— Przepraszam, Damien, ale gdybyś częściej się czesał, to nie byłoby takich problemów! Stary, zasmarkany gówniarz, a kłaki za chwilę trzeba będzie zerżnąć do zera, jak tak dalej pójdzie. Ciesz się, że w ogóle chce mi się z tym walczyć, powinnam była rzucić ci tą szczotą w ryj i całkowicie cię zignorować — odparła całym monologiem, jak to miała w zwyczaju, a ja jedynie uśmiechnąłem się pod nosem i znowu zacząłem kręcić kółka kciukami.
xXx
Ledwo co poprawiłem rękawy za dużego swetra, a w plecy, jak najmniejszy, a jednocześnie największy taran, wjechała mi, jak się po chwili okazało, fioletowowłosa nastolatka. Pokręcenie głową i opadnięcie na kolana, bo z jej książki, notatnika, czy co to tam było, wypadło stanowczo za dużo kart. No, a gdzieś obok sterczały okrągłe denka od słoików, okulary, bez których już połowa społeczności nie jest w stanie funkcjonować. Stajemy się niezwykle upośledzoną rasą.

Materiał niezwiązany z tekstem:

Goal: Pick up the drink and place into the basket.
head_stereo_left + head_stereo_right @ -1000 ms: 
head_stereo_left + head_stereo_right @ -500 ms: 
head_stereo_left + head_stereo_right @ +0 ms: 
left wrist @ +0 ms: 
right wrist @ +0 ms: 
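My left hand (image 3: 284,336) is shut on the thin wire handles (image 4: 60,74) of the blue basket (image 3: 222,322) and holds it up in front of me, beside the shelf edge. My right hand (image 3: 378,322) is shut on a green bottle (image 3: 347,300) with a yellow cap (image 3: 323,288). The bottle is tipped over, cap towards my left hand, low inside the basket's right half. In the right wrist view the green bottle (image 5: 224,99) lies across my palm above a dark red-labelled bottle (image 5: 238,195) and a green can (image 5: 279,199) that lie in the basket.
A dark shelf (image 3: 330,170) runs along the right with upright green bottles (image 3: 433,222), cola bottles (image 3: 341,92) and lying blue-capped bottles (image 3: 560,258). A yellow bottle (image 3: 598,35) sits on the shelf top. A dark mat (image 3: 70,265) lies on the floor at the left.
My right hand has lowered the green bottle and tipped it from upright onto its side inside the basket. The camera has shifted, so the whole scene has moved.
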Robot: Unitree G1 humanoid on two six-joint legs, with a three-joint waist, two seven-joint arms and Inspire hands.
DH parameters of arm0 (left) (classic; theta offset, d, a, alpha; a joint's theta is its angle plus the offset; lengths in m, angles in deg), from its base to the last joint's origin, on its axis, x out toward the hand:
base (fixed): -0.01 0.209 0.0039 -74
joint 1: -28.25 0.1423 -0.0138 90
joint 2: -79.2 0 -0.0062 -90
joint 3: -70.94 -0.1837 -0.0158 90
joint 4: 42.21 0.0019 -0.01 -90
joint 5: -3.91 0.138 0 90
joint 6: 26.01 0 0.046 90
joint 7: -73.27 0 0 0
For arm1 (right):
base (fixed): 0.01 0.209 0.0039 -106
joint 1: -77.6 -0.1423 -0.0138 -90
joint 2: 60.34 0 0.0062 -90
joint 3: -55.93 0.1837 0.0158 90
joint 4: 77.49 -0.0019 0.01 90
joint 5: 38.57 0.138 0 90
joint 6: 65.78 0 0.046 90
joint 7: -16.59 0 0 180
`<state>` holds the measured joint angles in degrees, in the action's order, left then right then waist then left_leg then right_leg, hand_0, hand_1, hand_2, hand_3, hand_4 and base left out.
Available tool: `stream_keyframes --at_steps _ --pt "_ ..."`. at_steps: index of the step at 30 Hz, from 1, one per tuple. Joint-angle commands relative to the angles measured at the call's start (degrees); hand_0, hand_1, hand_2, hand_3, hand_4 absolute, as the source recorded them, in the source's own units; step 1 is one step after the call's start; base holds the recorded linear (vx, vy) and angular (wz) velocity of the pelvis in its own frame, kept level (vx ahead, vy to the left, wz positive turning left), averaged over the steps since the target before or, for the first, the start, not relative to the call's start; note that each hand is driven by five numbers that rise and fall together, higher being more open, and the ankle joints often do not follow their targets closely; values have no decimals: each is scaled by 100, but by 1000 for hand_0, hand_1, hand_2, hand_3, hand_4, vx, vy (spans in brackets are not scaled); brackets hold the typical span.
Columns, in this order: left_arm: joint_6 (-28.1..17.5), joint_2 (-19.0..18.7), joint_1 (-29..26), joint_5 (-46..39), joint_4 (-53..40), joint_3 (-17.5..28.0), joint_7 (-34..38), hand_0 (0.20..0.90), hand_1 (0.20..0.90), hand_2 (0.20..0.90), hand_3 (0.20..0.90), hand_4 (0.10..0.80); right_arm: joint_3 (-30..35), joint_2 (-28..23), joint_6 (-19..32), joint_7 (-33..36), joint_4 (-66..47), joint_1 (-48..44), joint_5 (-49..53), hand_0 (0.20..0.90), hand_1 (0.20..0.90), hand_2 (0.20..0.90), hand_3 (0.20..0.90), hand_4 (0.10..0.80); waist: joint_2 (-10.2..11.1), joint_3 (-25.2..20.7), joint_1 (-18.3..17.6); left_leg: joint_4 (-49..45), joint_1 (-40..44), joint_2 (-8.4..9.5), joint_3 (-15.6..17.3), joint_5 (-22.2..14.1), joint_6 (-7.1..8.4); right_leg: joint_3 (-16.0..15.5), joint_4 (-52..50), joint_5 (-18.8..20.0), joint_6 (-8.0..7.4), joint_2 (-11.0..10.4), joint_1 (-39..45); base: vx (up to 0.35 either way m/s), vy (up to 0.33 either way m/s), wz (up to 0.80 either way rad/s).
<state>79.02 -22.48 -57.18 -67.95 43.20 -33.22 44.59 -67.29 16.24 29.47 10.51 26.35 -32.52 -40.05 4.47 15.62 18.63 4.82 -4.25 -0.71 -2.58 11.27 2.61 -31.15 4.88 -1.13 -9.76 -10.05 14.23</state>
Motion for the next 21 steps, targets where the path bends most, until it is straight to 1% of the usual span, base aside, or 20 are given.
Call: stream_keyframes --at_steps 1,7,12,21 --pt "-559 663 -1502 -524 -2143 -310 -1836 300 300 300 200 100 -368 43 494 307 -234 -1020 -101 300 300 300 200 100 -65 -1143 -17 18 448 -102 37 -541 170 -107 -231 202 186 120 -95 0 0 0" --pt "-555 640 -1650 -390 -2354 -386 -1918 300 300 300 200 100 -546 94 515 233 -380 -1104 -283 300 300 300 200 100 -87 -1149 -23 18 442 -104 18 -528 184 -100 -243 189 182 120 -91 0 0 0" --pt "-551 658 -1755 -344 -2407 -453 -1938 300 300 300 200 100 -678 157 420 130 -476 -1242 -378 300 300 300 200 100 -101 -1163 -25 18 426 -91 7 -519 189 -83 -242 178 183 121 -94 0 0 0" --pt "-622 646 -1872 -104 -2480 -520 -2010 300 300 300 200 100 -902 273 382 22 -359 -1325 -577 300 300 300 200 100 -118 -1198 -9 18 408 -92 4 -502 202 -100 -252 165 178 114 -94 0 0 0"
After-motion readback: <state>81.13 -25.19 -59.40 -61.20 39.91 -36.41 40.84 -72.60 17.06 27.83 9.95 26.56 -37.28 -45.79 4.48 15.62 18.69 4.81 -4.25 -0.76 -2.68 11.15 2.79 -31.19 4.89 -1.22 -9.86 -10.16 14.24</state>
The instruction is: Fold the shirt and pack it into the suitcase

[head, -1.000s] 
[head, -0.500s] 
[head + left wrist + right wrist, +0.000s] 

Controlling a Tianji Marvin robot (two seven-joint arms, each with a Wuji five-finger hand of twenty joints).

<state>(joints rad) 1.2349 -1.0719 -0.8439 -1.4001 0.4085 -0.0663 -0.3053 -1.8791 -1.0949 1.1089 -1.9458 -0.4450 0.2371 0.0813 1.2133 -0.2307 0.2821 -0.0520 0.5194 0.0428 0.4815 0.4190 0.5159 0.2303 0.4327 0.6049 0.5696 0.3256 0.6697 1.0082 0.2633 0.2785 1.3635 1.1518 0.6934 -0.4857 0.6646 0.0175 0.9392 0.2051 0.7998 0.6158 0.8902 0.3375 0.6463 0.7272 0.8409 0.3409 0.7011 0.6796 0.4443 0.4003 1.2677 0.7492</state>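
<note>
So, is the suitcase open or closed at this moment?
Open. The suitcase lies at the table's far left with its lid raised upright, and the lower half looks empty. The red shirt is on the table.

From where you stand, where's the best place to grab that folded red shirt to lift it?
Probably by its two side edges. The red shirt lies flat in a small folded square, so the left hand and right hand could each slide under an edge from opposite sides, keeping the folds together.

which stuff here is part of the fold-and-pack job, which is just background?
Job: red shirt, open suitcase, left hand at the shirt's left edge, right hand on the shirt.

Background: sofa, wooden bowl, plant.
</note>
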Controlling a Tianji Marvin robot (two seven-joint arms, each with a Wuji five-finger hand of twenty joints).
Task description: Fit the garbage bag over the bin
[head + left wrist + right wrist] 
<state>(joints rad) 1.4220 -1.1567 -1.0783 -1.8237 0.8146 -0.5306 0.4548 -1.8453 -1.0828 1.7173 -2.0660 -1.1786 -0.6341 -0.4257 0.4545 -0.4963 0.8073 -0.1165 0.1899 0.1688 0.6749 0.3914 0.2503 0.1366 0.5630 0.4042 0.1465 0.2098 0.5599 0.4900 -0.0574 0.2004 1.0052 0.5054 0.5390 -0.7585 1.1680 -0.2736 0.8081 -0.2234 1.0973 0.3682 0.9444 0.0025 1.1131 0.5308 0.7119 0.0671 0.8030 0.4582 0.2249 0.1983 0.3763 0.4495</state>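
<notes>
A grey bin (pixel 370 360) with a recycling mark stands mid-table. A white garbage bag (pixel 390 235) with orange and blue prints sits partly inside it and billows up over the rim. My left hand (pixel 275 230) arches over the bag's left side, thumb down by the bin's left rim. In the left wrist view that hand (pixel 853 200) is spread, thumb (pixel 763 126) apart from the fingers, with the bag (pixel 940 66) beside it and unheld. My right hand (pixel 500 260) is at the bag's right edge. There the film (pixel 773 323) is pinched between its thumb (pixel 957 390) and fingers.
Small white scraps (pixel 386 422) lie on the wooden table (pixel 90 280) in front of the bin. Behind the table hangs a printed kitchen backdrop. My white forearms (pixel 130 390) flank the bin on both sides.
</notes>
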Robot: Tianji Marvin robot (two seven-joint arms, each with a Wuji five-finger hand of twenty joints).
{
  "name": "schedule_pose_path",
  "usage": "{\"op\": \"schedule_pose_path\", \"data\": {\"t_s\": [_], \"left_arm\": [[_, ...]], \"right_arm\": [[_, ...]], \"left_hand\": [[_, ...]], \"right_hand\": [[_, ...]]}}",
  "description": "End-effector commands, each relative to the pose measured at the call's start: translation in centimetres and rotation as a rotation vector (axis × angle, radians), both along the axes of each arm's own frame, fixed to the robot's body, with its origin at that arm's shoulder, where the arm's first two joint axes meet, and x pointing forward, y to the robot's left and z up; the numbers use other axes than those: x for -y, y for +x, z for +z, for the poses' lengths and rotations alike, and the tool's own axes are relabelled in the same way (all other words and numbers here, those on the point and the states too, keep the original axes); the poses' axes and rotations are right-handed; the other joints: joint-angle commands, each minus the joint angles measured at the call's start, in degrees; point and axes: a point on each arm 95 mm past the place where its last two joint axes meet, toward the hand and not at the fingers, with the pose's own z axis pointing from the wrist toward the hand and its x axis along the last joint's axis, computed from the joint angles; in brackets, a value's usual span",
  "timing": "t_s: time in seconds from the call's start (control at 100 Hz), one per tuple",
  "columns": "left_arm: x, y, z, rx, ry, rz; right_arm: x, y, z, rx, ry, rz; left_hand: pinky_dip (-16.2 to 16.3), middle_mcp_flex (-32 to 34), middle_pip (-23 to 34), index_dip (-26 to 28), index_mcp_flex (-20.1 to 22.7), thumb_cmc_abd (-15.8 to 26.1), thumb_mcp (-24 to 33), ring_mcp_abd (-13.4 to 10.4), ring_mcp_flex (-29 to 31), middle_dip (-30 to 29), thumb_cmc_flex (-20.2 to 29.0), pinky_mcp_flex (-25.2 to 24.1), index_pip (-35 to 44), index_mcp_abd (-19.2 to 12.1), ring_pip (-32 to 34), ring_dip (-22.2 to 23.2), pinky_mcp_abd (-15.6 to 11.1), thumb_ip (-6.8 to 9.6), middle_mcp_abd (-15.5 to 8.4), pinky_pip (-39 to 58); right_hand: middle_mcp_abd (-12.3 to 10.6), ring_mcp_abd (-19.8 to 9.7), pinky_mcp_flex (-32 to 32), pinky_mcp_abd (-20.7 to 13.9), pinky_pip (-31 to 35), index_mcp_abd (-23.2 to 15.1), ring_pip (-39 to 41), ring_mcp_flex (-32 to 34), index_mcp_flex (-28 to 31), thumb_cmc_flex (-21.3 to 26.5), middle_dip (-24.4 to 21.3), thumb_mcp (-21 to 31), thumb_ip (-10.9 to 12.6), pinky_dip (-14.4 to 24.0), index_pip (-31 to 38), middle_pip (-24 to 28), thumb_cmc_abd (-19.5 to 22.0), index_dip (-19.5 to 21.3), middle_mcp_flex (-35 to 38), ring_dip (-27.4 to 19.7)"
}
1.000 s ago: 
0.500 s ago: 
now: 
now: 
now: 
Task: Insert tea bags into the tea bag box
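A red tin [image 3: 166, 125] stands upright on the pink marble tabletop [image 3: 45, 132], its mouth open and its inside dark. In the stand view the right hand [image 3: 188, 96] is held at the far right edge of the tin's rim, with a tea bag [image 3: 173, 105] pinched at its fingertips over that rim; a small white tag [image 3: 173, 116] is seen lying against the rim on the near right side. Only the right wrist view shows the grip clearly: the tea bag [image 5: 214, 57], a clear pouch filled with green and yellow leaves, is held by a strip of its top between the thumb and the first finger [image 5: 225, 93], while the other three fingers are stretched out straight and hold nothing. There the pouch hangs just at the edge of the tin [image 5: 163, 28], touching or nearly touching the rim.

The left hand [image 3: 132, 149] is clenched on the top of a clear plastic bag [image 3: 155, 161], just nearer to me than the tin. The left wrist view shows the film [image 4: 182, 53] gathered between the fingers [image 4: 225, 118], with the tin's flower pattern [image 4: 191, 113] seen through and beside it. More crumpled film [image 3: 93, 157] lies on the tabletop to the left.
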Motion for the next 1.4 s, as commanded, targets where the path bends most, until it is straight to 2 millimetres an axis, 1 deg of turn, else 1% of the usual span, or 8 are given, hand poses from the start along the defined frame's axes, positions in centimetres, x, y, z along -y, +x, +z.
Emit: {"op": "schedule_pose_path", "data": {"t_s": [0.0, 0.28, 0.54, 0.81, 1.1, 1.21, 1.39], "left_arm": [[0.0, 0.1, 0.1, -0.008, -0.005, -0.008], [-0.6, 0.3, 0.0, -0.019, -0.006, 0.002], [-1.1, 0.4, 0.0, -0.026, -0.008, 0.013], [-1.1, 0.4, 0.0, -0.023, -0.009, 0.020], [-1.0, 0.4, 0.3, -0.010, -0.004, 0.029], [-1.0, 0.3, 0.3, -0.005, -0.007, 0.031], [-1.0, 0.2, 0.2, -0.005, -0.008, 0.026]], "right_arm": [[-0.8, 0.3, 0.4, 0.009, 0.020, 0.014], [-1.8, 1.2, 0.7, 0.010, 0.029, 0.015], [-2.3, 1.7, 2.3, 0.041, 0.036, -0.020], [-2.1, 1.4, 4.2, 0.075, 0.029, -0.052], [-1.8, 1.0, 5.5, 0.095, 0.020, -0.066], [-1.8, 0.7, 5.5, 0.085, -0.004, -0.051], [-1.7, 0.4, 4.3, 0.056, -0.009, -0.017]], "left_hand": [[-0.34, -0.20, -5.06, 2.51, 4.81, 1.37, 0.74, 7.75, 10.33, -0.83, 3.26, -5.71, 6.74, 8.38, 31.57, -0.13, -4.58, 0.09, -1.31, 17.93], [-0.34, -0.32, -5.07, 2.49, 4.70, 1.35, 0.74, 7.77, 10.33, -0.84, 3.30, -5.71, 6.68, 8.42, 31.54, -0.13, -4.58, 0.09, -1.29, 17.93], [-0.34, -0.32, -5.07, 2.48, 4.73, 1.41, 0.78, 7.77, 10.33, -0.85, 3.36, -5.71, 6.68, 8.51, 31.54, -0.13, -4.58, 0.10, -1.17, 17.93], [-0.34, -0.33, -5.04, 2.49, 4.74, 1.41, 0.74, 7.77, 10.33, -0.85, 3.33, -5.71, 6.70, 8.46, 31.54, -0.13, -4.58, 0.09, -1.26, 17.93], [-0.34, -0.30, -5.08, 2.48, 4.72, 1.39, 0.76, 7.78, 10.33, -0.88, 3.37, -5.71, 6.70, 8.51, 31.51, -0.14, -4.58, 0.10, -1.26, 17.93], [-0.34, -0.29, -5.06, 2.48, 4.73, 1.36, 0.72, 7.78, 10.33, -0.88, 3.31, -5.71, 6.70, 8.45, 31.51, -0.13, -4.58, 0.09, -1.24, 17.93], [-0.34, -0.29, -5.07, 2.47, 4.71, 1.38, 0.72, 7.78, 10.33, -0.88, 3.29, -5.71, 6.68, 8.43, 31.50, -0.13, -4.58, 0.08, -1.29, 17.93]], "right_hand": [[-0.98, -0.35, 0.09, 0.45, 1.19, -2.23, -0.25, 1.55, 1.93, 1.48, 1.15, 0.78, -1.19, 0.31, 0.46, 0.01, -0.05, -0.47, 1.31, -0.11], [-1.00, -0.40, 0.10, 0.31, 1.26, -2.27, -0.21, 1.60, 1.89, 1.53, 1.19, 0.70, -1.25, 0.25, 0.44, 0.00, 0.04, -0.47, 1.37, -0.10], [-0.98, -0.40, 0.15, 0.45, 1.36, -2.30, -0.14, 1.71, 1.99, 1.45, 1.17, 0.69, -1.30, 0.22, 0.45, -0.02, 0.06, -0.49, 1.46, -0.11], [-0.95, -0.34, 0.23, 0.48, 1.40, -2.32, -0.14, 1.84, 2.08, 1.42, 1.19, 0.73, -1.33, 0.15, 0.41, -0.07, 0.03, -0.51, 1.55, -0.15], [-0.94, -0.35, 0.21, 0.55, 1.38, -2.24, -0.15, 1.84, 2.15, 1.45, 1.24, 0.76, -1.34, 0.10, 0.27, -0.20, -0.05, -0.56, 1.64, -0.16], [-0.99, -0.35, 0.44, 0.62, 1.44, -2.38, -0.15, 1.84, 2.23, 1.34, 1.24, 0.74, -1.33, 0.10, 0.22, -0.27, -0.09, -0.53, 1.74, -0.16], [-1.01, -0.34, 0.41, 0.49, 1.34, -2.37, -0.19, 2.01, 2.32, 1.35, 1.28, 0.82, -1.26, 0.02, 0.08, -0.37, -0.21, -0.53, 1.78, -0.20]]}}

— Bardzo przepraszam. — Usłyszałem gdzieś tam z dołu. Badanie dłońmi podłogi jak w tych wszystkich kreskówkach. Ludzie się przypatrywali, wymieniali ciche chichoty, a mi zostało tylko kucnąć, wściubić okulary na jej nos i sięgnąć po pierwszą lepszą kartkę, bo zdążyła w międzyczasie zebrać wszystko, co do niej należało.
Szkice robaczków. Bardzo ładne szkice, bardzo ładnych robaczków. Uśmiechnąłem się pod nosem i oddałem jej stronę.
I mimo że mówić bardzo nie chciałem, to uwaga sama uleciała spomiędzy suchych warg.
— Piórolotek pięciopiór ma nieco dłuższy odwłok. — Pozostało mi jedynie odgarnąć kosmyk za ucho i stanąć prosto, czekając, aż dziewczyna wytarabani się z kucek.